Just for the heck of it, I decided to take the Stanford-Binet I.Q. test on-line. I will first tell you that this was a really long test (AND NO I DIDN'T CHEAT!), but I wanted an honest score to see what my intelligent level was at my current age. (Remember, as you age, so does your I.Q.) Does this make me feel better? I do feel like I have something positive to add to the world still, but overall no. So this is the breakdown:

Christopher Wheat 
Your Complete Stanford-Binet Test Report1 has been generated and can be accessed immediately for only : €19.94. [I didn't pay the 19.94.]
Your IQ is: 160
Standard Deviation: 15
Rarity: 1/31560

Your age adjusted IQ score is 160 and the average score for all test takers is 98.45.

Your Grade ** Genius **

Anyone with a general IQ this high is undoubtedly a genius. From this range on, only specific high-range tests should be considered. You have the ability to think critically, conceptualize ideas and form your own conclusions. Your ability to think in patterns and to produce order out of chaos enables you to handle complexities and see logic in everything. Needless to say you are self-aware of your abilities and have the brains for all known occupations. If you think of intelligence as the ability to adapt easily to new situations then you are at the top of the charts.

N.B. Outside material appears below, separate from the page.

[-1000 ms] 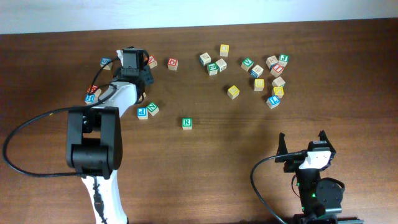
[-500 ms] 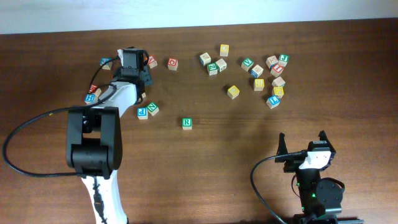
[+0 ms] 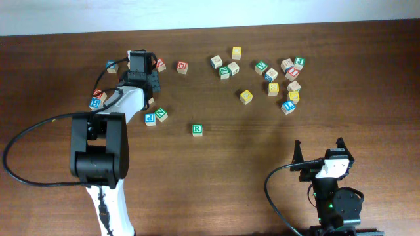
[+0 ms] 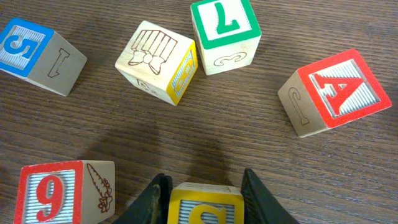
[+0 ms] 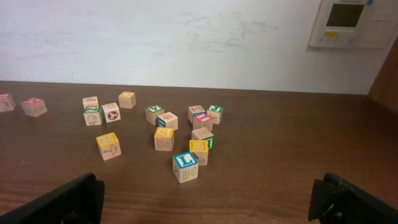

If really are curious then I say give it a shot. Just remember that the test really won't measure just how extraordinary you are as a person. God doesn't make mistakes and I believe everyone has something to share with the people of this planet. You have to remember that we're only here for a short time then it's over. I might have Asperger's and have a high intelligence, it doesn't make me any better than anyone else. I have my faults and struggles, but understanding them and adjusting to those deficiencies can help me be a better person...I.Q. and all.